Azure Data Factory managed virtual network

APPLIES TO: Azure Data Factory Azure Synapse Analytics

This article explains managed virtual networks and managed private endpoints in Azure Data Factory.

Managed virtual network

When you create an Azure integration runtime within a Data Factory managed virtual network, the integration runtime is provisioned with the managed virtual network. It uses private endpoints to securely connect to supported data stores.

Creating an integration runtime within a managed virtual network ensures the data integration process is isolated and secure.
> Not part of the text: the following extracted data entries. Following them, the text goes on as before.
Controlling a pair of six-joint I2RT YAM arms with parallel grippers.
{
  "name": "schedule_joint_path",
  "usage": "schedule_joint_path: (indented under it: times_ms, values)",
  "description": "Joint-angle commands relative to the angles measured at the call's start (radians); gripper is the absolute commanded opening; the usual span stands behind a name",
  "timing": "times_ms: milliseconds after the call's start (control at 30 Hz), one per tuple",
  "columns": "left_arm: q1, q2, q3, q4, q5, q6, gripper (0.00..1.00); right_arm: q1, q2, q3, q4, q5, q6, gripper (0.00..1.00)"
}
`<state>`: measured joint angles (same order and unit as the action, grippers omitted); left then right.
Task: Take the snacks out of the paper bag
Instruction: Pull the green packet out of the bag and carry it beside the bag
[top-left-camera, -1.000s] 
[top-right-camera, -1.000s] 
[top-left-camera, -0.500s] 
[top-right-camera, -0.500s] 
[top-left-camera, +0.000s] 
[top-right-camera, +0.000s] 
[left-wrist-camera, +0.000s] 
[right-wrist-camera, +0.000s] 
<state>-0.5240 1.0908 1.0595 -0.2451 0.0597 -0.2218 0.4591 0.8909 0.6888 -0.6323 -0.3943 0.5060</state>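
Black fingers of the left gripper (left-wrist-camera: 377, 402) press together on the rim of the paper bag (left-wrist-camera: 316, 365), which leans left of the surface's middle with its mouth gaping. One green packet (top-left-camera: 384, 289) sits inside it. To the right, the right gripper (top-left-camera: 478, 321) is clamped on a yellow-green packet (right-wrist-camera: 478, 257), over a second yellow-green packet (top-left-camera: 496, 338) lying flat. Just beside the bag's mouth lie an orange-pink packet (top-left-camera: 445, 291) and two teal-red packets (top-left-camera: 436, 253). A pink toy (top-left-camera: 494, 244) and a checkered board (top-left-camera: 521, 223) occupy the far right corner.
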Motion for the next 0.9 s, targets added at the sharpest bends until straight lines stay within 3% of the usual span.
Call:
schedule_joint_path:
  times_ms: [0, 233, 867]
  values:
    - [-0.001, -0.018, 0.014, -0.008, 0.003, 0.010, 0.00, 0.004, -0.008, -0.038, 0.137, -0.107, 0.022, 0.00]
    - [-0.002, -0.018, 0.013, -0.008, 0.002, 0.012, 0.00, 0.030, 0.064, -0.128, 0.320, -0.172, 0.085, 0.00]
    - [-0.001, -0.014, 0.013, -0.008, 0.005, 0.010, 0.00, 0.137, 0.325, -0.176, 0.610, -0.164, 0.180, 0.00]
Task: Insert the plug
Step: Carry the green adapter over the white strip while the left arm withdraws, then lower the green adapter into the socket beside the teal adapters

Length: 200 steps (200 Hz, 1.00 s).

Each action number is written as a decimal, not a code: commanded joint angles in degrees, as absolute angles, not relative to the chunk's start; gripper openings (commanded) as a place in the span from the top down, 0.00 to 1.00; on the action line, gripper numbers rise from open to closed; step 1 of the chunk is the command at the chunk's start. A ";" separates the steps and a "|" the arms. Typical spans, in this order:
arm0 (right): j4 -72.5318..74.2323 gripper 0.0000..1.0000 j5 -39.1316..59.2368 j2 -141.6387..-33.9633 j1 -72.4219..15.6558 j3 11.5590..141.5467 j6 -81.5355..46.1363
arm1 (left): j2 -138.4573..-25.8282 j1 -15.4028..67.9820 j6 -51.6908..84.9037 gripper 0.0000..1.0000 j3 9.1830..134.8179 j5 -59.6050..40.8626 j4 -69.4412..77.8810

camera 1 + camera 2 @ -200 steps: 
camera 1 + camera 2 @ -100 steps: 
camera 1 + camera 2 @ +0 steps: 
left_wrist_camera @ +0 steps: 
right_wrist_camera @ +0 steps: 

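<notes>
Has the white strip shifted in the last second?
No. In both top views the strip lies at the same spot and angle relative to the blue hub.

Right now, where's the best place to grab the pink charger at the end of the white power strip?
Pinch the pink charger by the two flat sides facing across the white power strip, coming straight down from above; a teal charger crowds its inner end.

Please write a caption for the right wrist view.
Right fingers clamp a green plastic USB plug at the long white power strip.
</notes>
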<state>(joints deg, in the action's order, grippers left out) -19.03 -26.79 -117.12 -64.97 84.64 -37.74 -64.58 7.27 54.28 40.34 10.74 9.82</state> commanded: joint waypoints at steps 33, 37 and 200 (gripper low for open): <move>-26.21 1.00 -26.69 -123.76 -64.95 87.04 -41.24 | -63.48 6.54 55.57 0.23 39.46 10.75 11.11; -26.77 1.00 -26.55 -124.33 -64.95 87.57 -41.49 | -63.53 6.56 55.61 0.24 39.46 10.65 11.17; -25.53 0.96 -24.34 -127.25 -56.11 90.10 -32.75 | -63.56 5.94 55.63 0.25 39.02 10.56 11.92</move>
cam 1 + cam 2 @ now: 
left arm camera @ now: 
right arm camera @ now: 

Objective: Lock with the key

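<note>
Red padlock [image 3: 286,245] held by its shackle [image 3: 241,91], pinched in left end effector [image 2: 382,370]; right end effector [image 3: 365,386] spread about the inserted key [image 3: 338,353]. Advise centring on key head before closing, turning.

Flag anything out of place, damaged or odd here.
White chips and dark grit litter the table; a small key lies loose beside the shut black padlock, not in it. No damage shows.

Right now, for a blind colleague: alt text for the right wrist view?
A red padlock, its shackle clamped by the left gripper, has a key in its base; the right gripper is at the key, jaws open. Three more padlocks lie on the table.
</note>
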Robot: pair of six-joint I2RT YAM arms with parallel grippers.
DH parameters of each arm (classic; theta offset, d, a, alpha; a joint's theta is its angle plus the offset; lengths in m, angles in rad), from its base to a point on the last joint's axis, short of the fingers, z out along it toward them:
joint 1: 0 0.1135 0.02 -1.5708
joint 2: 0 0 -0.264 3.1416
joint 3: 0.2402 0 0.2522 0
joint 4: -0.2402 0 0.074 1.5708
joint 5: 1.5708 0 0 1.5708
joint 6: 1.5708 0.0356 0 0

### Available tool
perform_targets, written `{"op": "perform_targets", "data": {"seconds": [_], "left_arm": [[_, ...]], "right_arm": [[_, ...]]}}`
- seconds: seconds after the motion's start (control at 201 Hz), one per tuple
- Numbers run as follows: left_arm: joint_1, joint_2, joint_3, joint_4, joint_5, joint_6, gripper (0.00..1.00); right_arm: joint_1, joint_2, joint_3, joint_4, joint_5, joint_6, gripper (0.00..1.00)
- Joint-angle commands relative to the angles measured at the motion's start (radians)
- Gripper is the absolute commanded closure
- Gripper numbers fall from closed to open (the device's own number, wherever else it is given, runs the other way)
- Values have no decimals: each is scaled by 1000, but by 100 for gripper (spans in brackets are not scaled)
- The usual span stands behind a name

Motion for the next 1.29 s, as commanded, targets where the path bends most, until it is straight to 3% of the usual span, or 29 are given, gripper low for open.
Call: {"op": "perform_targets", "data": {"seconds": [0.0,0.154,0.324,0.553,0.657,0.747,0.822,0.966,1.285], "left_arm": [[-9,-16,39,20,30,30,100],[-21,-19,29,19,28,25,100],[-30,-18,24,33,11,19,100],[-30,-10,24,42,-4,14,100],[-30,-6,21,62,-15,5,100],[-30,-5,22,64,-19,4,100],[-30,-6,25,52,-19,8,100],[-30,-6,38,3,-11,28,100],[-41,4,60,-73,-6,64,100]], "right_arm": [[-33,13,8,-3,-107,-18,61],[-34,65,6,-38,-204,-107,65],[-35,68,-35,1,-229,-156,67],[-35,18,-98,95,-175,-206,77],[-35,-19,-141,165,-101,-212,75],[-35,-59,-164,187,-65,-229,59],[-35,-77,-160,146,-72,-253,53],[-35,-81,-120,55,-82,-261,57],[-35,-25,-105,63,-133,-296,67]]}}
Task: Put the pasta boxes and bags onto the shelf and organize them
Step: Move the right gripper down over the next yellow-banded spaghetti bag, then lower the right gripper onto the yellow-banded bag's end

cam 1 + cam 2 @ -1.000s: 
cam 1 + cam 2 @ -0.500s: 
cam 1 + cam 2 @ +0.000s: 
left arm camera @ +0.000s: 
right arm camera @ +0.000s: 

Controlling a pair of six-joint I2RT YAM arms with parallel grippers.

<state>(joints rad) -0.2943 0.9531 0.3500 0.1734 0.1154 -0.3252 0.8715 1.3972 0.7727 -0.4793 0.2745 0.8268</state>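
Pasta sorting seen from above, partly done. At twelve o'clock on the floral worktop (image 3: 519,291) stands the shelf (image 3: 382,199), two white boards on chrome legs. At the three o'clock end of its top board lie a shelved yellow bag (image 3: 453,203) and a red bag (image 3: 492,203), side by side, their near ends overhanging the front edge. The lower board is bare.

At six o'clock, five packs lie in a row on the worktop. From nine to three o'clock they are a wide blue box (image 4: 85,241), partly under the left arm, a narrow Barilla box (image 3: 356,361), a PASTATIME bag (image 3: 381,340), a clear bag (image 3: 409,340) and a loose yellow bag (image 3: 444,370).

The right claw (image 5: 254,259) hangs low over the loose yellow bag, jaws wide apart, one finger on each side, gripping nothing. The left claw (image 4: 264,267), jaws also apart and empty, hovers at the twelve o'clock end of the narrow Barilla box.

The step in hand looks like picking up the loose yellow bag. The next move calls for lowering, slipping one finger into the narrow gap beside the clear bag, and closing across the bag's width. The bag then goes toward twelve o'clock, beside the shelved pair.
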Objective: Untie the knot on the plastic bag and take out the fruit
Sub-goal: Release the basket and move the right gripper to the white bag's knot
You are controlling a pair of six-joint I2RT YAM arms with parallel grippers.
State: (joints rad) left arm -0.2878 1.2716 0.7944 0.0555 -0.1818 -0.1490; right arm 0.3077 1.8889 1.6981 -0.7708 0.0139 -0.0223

Benefits of using a managed virtual network:

  • With a managed virtual network, you can offload the burden of managing the virtual network to Data Factory. You don't need to create a subnet for an integration runtime that could eventually use many private IPs from your virtual network and would require prior network infrastructure planning.
  • Deep Azure networking knowledge isn't required to do data integrations securely. Instead, getting started with secure ETL is much simpler for data engineers.
  • A managed virtual network along with managed private endpoints protects against data exfiltration.

Currently, the managed virtual network is only supported in the same region as the Data Factory region.

Note

An existing global integration runtime can't switch to an integration runtime in a Data Factory managed virtual network and vice versa.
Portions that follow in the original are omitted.